> Forum > ๑۩۞۩๑ İslami İlimler Dunyası ๑۩۞۩๑ > Dini Konular > Kıssadan Hisseler > İhanetin Bedeli!
Sayfa: [1] 2 3 4   Aşağı git
  Yazdır  
Gönderen Konu: İhanetin Bedeli!  (Okunma Sayısı 2407 defa)
26 Haziran 2010, 01:43:57
Salihalp

Çevrimdışı Çevrimdışı

Mesaj Sayısı: 1.265


« : 26 Haziran 2010, 01:43:57 »



      Genç adam iyi bir terziymiş. Bir dikiş makinesi ve küçücük bir dükkânı varmış. Sabahlara kadar uğraşıp didinir ama pek az para kazanırmış. Çok soğuk bir kış gecesi dükkanı kapatırken elektrik sobasını açık unutmuş ve çıkan yangın onun felaketi olmuş. Artık ne bir işi varmış ne de parası. Günler boyu iş aramış ama bulamamış... Yük taşımış, bulaşıkçılık yapmış, yine de evinin kirasını ödeyecek kadar para kazanamamış. Sonunda ev sahibinin de sabrı taşınca, küçük bir bavula sığan eşyalarıyla sokakta bulmuş kendini...

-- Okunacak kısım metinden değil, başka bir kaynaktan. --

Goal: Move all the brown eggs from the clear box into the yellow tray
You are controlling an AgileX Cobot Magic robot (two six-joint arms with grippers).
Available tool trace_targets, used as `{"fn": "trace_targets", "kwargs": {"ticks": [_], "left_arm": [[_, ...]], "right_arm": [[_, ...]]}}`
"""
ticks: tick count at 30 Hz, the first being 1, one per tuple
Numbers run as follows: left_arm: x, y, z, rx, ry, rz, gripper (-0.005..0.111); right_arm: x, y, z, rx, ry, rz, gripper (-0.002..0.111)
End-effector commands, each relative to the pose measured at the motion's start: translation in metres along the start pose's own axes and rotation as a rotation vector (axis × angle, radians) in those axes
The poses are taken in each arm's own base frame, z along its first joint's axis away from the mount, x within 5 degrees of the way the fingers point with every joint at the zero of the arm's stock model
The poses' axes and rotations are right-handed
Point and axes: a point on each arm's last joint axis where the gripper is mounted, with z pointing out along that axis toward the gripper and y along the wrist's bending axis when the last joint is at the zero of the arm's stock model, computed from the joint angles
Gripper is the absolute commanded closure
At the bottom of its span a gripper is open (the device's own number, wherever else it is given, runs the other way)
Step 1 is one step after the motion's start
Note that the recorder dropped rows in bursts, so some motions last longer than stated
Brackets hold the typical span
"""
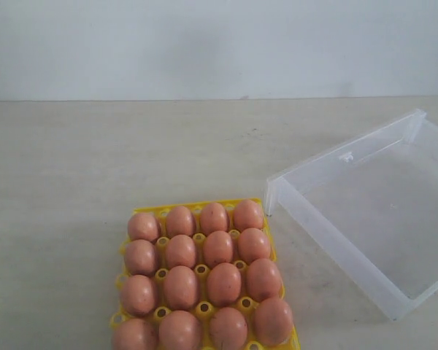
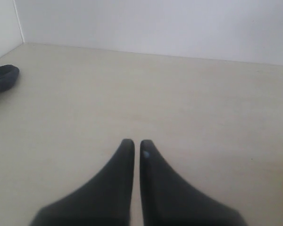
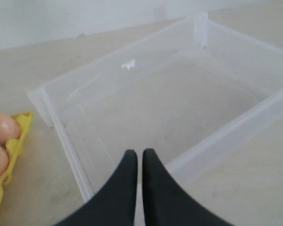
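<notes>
Several brown eggs fill the yellow tray at the front centre of the table, four to a row. To its right stands the clear box, with no eggs inside. Neither arm shows in the exterior view. In the left wrist view my left gripper is shut over bare tabletop, holding nothing. The right gripper is shut and empty just above the clear box's near wall; a corner of the yellow tray with a brown egg shows at that view's edge.
A pale wall runs along the table's far edge. A dark rounded object lies on the table at the edge of the left wrist view, near a side wall. The clear box has a small tab on its far wall.
</notes>
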Motion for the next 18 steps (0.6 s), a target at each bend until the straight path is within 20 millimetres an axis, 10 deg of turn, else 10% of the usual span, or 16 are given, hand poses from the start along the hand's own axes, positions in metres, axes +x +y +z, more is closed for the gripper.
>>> {"fn": "trace_targets", "kwargs": {"ticks": [1,18], "left_arm": [[0.0009,-0.0002,0.0002,0.003,-0.002,0.005,0.103],[0.0009,-0.0002,0.0002,0.003,-0.002,0.005,0.103]], "right_arm": [[-0.0188,0.0010,-0.0026,-0.006,-0.205,-0.027,0.108],[-0.0190,0.0006,-0.0026,0.000,-0.208,-0.046,0.108]]}}
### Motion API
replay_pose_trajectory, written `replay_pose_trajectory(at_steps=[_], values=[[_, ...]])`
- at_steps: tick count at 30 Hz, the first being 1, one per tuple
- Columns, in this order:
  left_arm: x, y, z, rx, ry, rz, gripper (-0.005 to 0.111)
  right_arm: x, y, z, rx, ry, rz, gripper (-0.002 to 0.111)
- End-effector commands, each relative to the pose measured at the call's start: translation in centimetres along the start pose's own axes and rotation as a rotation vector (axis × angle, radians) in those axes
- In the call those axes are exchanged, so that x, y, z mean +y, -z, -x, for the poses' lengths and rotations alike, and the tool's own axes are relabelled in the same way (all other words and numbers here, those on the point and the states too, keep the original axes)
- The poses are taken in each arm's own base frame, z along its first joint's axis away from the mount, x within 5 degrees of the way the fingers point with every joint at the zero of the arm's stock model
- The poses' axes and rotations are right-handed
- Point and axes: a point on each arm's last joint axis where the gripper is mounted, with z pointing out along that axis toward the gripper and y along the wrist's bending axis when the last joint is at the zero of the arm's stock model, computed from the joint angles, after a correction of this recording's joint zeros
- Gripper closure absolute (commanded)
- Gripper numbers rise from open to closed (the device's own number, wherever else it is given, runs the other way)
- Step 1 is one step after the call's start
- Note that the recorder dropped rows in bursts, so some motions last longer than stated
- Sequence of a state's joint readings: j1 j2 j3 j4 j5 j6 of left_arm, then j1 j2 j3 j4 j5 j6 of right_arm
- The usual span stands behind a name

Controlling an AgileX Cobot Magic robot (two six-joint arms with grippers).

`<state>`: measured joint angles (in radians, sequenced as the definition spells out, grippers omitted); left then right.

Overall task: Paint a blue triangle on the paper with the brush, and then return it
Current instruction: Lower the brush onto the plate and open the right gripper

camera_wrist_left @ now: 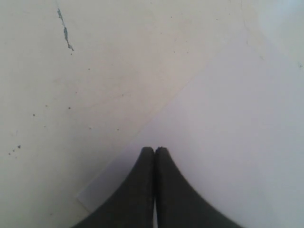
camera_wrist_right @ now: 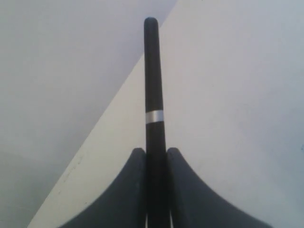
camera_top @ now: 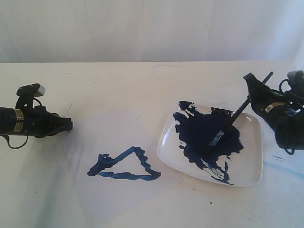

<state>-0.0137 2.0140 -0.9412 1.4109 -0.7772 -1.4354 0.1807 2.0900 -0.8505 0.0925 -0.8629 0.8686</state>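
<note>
The paper [camera_top: 118,142] lies flat at the centre-left, and the wobbly dark blue triangle [camera_top: 126,166] is painted on it. The brush [camera_top: 237,114] leans tilted, its blue-coated tip down in the dark paint pool [camera_top: 204,133] on the square white plate [camera_top: 247,161]. My right gripper [camera_top: 249,90] is shut on the brush's black handle above the plate's far right side. In the right wrist view the handle [camera_wrist_right: 152,71] runs out between the fingers of the right gripper [camera_wrist_right: 155,152]. My left gripper [camera_top: 69,126] is shut and empty at the paper's left edge. In the left wrist view the left gripper [camera_wrist_left: 155,150] is over the paper [camera_wrist_left: 228,118].
The white table [camera_top: 118,80] carries everything, with a white backdrop behind it. Pale blue smears [camera_top: 285,164] mark the table right of the plate. A small dark scratch [camera_wrist_left: 65,33] shows on the table in the left wrist view.
</note>
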Motion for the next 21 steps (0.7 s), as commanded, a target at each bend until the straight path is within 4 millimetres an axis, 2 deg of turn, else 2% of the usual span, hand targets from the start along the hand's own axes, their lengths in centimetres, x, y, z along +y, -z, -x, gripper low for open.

      Mevsim kış, hava ayaz olsa da genç adamın köşedeki parktan başka gidecek yeri yokmuş. Bir sabah iş arayacak derman bulamamış bacaklarında. Açlıktan ve soğuktan bitkin bir şekilde bankta otururken, kocaman bir araba yanaşmış kaldırıma. Arka kapıyı açmaya çalışan şoförü kızgınlıkla yana itmiş arabadan inen yaşlı adam,
      "Yalnız bırakın beni, parkta dolaşırsam belki sinirim geçer" diye söylenmiş.

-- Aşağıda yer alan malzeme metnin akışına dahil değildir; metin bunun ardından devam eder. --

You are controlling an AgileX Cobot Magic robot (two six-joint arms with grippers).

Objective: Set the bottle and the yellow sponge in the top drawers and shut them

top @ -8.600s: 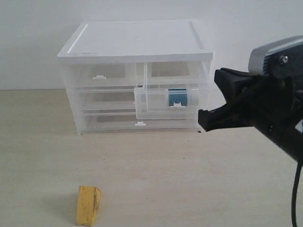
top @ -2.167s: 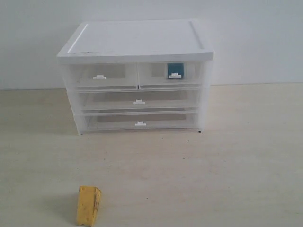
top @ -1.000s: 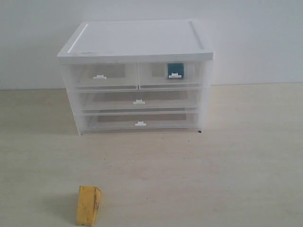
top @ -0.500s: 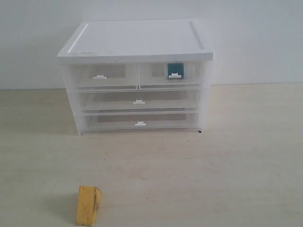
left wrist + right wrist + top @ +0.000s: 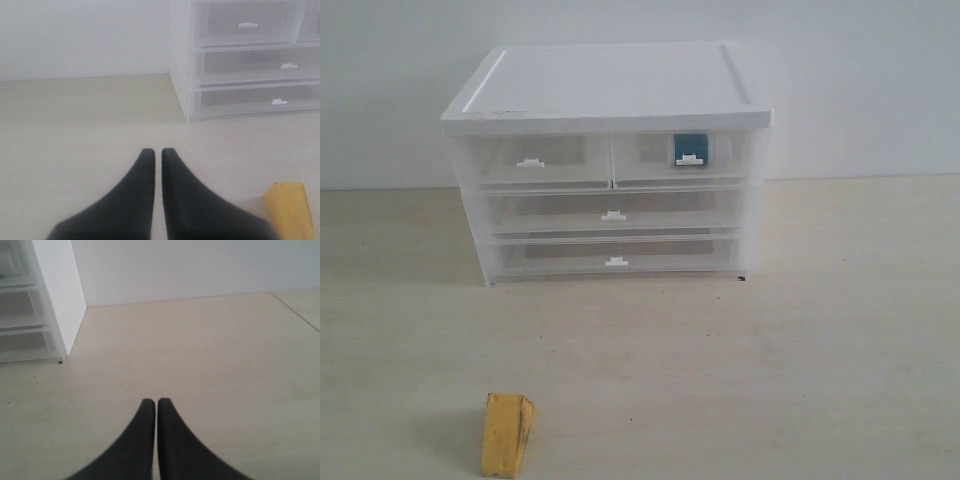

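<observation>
Of our own body we see only the left fingers [image 5: 132, 200] and the right fingers [image 5: 132, 450]. Both pairs are matte black and smooth, broad at the base and sweeping in a curve to slim, rounded tips, their near ends blurred.

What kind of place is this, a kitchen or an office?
Probably a robot test bench, not a home: a plain pale table against a blank white wall, a small plastic drawer cabinet and yellow sponge as props, plus the black left gripper and right gripper above it.
</observation>
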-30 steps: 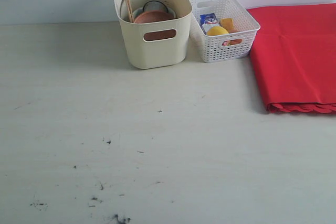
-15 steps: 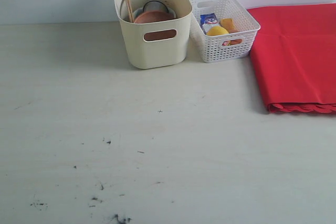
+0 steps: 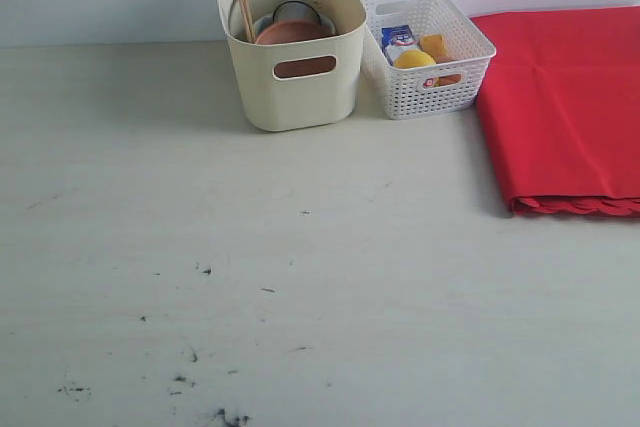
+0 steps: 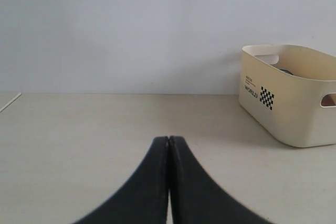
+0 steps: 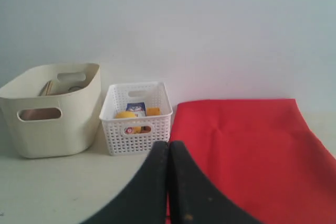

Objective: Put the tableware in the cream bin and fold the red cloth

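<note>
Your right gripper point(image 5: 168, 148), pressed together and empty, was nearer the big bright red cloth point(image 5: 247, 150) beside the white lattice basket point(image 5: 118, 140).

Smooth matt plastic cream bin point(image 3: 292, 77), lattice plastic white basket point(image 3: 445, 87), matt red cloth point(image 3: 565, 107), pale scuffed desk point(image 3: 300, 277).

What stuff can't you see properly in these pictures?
1. Exterior view: the wall of the cream bin hides most of the tableware; only the brown plate and a few rims show.
2. Exterior view: the red cloth is cut off by the picture's right edge.
3. Right wrist view: the shut right gripper covers part of the cloth's near edge.
4. Exterior view: the lattice wall of the white basket hides the lower food.
</note>
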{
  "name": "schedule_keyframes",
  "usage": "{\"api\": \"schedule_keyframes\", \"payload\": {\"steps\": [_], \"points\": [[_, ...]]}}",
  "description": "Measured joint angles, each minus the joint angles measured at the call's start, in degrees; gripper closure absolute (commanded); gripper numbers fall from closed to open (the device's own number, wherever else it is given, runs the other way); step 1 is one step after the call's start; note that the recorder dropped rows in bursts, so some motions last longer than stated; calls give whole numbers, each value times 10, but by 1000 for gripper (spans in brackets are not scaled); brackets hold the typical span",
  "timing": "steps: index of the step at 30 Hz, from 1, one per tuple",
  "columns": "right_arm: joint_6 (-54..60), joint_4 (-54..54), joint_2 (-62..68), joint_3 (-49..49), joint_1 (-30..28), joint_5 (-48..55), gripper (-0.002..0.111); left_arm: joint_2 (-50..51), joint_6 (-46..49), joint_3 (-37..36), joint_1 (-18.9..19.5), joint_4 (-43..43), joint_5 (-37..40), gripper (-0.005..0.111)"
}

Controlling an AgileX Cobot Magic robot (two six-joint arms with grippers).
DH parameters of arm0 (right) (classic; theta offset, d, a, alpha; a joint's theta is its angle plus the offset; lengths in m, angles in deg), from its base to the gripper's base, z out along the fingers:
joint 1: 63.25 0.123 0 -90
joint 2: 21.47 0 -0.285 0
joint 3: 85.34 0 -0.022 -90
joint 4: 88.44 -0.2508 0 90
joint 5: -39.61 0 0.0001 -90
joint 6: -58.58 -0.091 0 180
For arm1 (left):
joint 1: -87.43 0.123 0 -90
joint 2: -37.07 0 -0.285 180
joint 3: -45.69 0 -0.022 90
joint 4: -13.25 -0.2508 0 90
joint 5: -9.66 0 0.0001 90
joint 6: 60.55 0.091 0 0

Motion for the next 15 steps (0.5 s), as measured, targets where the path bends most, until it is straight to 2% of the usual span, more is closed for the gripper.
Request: {"api": "schedule_keyframes", "payload": {"steps": [15], "points": [[-17, 0, 0, 35, 1, 20, 108, 0, 0, 0, 0, 0, 0, 106]]}}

      Zengin bir işadamı olduğu her halinden belli olan ihtiyar, birkaç adım attıktan sonra bankta titreyen terziyi görmüş. Terzi, adamın üzerindeki paltoya bakıyormuş dikkatle. Birden siniri geçiveren ihtiyar,
      "Zavallı adamcağız kim bilir nasıl üşüyordur, ona nasıl yardım etsem acaba?" diye düşünmeye başlamış.

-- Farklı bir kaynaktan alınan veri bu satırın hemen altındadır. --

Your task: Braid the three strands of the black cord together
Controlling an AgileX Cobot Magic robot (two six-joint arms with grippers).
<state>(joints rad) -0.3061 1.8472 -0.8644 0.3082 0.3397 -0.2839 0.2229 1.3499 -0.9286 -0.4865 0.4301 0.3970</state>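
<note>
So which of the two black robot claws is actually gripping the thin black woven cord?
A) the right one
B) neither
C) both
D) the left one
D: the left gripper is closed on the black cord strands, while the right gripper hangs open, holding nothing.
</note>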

      Oysa terzinin düşlediği paltonun sıcaklığı değilmiş. O, çok kalın ve kaliteli bir kumaştan üretilen bu paltonun sahibine hiç de yakışmadığını ve onun vücuduna uygun şekilde dikilmediğini düşünüyormuş. Yaşlı işadam, terzinin yanına yaklaşıp,
      "Ne o evlat, bu ayazda parkta donmuşsun. İstersen paltomu sana verebilirim" deyince,
      "Hayır, teşekkür ederim. Ben sadece bu paltonun size göre olmadığını düşünüyordum. Kumaşı fazla kalın ve sizi olduğunuzdan şişman göstermiş" diye yanıt vermiş terzi.
      Yaşlı adam bu cevabı alınca hayli şaşırmış. Çünkü o da üzerindeki paltoya onca para ödediği halde kendisine bir türlü yakıştıramıyormuş.
      "Soğuktan titrerken nasıl böyle bir şeye dikkat edebiliyorsun?" diye soran yaşlı adam,
      "Ben terziyim" yanıtını alınca
      "Benimle gel, hayat hikayeni yolda anlatırsın" diyerek arabaya bindirmiş bizim terziyi.
      Bu karşılaşma, terzinin hayatındaki dönüm noktası olmuş. Böyle yetenekli bir insanın işsiz ve evsiz kalmasına çok üzülen iyiliksever yaşlı adam, terziye bir dükkan açmasına yetecek kadar para vermiş. Bunun karşılığında tek istediği kendi giysilerini bu genç adamın dikmesiymiş. Terzi yeniden bir işe hem de kendi işine başlamanın heyecanıyla deliler gibi çalışmaya başlamış. Bu arada yaşlı işadamı da desteğini esirgemiyor, onu kendi çevresinden zengin kişilerle tanıştırarak yeni siparişler almasını sağlıyormuş. Küçük dükkân önce kocaman bir modaevine dönüşmüş, sonra da pek çok ünlü marka için üretim yapmaya başlamış. Terzi artık "ünlü işadamı" diye anılır olmuş.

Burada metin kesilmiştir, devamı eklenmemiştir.